Wherever "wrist" appears in a line of the listing, report that line.
=== Begin Enclosure ===
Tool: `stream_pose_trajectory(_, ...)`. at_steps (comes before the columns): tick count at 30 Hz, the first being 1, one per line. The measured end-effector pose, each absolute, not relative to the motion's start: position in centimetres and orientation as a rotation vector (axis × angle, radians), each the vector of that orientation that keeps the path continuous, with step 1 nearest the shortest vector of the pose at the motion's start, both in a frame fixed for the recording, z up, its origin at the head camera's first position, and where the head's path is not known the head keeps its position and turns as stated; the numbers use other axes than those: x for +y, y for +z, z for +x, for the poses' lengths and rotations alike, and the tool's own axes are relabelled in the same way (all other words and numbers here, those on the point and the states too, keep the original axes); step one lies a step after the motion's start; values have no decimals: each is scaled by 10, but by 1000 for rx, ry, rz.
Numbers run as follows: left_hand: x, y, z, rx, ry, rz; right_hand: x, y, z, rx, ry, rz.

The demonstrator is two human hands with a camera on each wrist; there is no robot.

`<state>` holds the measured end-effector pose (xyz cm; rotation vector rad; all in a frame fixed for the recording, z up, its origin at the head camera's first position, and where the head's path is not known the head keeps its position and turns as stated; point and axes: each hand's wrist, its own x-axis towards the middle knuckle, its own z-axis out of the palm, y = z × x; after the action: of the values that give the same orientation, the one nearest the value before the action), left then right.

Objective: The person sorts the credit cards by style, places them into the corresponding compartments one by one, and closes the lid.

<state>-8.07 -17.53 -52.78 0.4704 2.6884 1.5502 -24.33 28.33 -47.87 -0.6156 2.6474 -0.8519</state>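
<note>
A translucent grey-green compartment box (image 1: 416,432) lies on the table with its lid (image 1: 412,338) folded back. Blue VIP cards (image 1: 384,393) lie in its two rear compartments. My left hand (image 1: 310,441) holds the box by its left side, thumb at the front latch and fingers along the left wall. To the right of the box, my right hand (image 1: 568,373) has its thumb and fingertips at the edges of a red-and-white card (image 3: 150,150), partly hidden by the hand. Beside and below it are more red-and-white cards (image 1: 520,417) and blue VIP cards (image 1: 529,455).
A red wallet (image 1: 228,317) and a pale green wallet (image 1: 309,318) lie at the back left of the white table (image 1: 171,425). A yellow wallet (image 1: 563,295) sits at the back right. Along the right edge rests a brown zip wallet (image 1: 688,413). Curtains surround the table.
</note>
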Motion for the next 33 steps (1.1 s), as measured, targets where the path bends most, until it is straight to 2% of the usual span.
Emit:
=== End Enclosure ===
▶ [EXERCISE SOLUTION]:
The demonstrator is two human hands with a camera on each wrist; there is no robot.
`<state>` holds the measured end-effector pose (xyz cm; rotation vector rad; all in a frame fixed for the recording, z up, its origin at the head camera's first position, and where the head's path is not known the head keeps its position and turns as stated; point and axes: each hand's wrist, its own x-axis towards the middle knuckle, its own z-axis out of the palm, y = z × x; after the action: of the values that give the same orientation, the one nearest the value before the action), left then right.

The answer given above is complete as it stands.